A bunch of friends went with her.
They called the project Nuns and Nones, and they were the "nones" — progressive millennials, none of whom were practicing Roman Catholics. Intended to be a pilot project, the unusual roommate situation with the Sisters of Mercy would last for six months.
The idea was spearheaded by Adam Horowitz, a 32-year-old Jewish man, and the pilot programme was guided by Judy Carle, a 79-year-old Catholic Sister of Mercy in the Bay Area. Horowitz and his friends heard the call after a road trip to visit intentional communities. They were brainstorming ways they could live radical activist lives, lives of total devotion to their causes. They were trying to figure out who was already doing this, and when Horowitz talked to a minister, it came to him. The answer was nuns.
"These are radical, badass women who have lived lives devoted to social justice," Bradley said. "And we can learn from them."

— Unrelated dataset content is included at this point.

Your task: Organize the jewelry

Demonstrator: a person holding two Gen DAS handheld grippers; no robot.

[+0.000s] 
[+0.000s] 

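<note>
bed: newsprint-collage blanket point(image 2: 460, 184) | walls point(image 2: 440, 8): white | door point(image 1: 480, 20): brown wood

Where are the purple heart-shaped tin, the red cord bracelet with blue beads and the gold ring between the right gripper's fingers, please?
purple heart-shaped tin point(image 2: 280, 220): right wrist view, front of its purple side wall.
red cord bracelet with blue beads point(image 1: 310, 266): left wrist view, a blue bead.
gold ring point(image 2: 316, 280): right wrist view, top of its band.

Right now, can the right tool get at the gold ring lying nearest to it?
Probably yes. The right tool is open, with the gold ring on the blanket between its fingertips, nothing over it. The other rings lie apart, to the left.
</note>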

These are also hard times for the sisters. The average age of a Roman Catholic nun in the United States is close to 80. Convents around the country are closing. The number of nuns in the United States has collapsed from 180,000 in 1965 to below 50,000 today. Sisters are passing leadership at Catholic hospitals and schools to lay people. Some have even begun talking about their mission here in the United States as being complete.

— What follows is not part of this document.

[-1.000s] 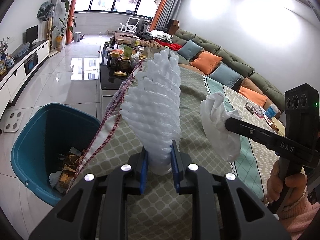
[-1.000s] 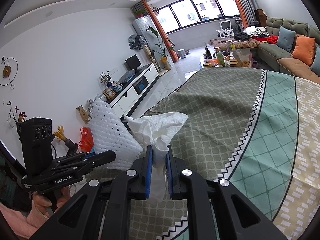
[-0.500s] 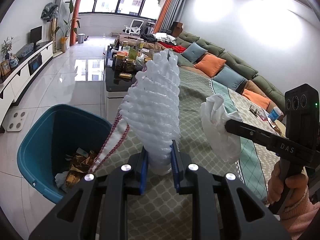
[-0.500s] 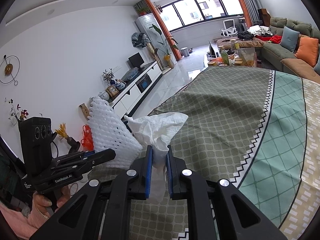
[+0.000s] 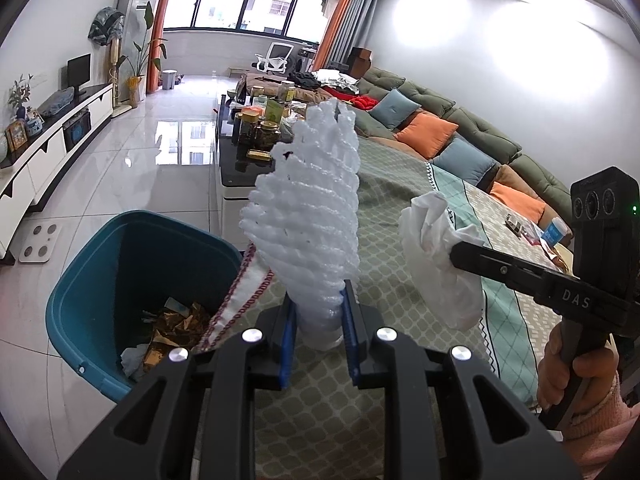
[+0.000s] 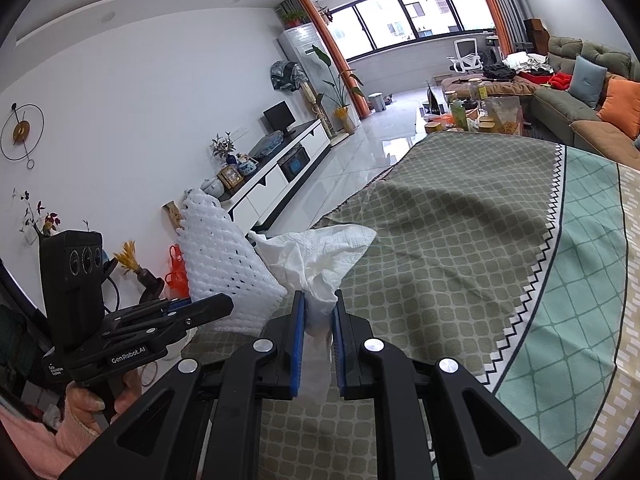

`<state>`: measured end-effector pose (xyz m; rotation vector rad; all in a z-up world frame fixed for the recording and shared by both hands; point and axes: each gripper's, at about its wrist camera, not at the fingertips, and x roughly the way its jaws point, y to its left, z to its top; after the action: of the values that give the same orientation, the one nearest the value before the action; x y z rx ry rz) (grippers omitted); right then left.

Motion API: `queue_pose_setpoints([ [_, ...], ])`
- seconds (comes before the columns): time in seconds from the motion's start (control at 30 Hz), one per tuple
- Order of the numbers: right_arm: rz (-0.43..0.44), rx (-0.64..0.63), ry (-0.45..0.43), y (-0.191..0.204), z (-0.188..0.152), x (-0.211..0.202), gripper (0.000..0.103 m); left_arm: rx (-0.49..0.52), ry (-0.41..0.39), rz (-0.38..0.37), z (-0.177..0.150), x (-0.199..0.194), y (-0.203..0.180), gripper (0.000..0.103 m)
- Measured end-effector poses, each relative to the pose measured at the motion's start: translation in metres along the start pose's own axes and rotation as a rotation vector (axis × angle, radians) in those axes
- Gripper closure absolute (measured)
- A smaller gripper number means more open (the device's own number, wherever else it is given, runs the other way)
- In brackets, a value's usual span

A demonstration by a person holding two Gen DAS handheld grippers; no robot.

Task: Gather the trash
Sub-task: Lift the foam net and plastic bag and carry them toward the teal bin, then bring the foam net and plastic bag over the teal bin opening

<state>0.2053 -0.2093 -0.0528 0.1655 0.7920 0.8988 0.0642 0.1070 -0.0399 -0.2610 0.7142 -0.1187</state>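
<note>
The left gripper [image 5: 318,312] is closed on the lower end of a white foam net sleeve [image 5: 308,216], and its blue pads press the sleeve from both sides. The sleeve stands almost upright above the fingers. The right gripper [image 6: 318,320] pinches a crumpled white tissue [image 6: 320,256] between its blue pads; the upper part of the tissue spreads out above the fingers and a strip of it hangs down between them. In the left wrist view the right gripper comes in from the right side with the tissue at its tip, and a hand [image 5: 576,372] in a pink sleeve holds its handle. Both grippers are above a table covered with a patterned tablecloth [image 6: 460,240], green and beige with a zigzag border. On the floor just beside the table edge, to the lower left of the foam sleeve, stands an open teal trash bin [image 5: 80,292]. Inside it lie some golden wrappers and pieces of paper. Behind the table there is a dark coffee table with jars [image 5: 260,128], and a long green sofa [image 5: 472,128] with orange and blue cushions stands along the wall.
</note>
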Motion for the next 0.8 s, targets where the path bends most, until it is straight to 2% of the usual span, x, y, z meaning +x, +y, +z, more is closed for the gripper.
queue_pose_setpoints([
  [0.8, 0.025, -0.028, 0.019, 0.018, 0.001, 0.013, 0.090, -0.019, -0.015, 0.044, -0.002, -0.003, 0.009, 0.081],
])
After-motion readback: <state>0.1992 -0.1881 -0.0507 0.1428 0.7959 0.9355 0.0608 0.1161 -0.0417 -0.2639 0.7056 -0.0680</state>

At the same time, millennials are the least religious group of people in the United States — only about 27% attend weekly religious services. Young women who aspire to lives of good works without the burden of a husband are quite able to do that now without Catholicism.

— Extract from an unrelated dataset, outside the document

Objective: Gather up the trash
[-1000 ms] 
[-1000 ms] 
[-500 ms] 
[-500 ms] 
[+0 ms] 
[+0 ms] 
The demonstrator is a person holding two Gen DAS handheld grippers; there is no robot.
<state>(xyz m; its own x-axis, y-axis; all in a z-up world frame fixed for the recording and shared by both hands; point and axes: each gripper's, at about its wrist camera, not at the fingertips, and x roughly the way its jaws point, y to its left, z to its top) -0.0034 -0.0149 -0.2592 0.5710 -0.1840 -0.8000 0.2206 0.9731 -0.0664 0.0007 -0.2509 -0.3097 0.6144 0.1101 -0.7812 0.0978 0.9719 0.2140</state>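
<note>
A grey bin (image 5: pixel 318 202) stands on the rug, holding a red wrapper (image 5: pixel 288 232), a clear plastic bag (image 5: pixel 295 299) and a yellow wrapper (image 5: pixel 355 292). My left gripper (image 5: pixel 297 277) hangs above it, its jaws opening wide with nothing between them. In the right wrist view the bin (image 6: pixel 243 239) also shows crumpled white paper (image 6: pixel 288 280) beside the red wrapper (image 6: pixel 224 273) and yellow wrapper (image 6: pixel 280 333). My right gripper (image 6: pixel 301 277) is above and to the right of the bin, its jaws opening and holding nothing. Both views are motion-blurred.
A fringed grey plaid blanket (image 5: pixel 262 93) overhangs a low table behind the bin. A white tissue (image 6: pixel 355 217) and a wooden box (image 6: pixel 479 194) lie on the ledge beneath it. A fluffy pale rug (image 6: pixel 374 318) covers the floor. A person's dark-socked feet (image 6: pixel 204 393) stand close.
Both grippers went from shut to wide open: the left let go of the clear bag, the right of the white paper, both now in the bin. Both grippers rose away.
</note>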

Yet for small pockets of the young, urban and progressive, the convent is calling. Their radical politics took them all the way around and back to the Catholic Church.
The millennials arrive
The millennials arrived by Subaru. The sisters had prepared small rooms for the women and men alike, in the wing where they originally housed novices but now use for retreats. Each room had a twin bed, a small wooden desk, a chair and a Bible. The sisters also made them an office with specifically chosen sacred art, including a painting of Moses because some of the Nones were Jewish.
The sisters were not sure what exactly the young people wanted to know about them, and the first meeting came as a shock.
"I was stunned, and I said to the other sisters, 'You will never guess what the millennials want to talk about: the vows,'" said Sister Patsy Harney. "Everybody laughed. It was kind of like a joke, you know?"
But the millennials were nothing if not earnest.
Harney found a book on the vows — poverty, obedience, chastity — that she had bought once but never read.
"I saw Alan creeping around with his cellphone to take a picture of the cover, and then next time I saw it Sarah had been reading it and it was full of Post-it notes all over," Harney said. "Millennials were looking at it like this is the glue. They were looking for the secret sauce of how we do this."
The sisters began to see that the millennials wanted a road map for life and ritual, rather than a belief system. On one of the first nights, Sister Judy Carle said, one of the young people casually asked the sisters, "So, what's your spiritual practice?"
"That's the first question, not, 'What do you believe?'" she said, noting that throughout history, the specifics of belief were so important that people fought wars about it.
"So many of the millennials would say, 'I'm looking for rituals. I'm looking for rituals to work in my lesbian community or social justice or I need rituals for this other thing," Carle said. One young woman wanted ritual so much that she started going to Mass every morning.
The millennials worked their normal jobs during the day, but in the evenings and on weekends the group had a slew of activities. They joined for convent feasts and Easter vigil. They had their feet washed on Holy Thursday. They studied the prophets. They invited the sisters over for Shabbat dinner.
One night, a group of millennials and sisters were dancing and laughing. They got so loud that a security officer came and knocked on the door and told them the party would have to continue in the basement. It did.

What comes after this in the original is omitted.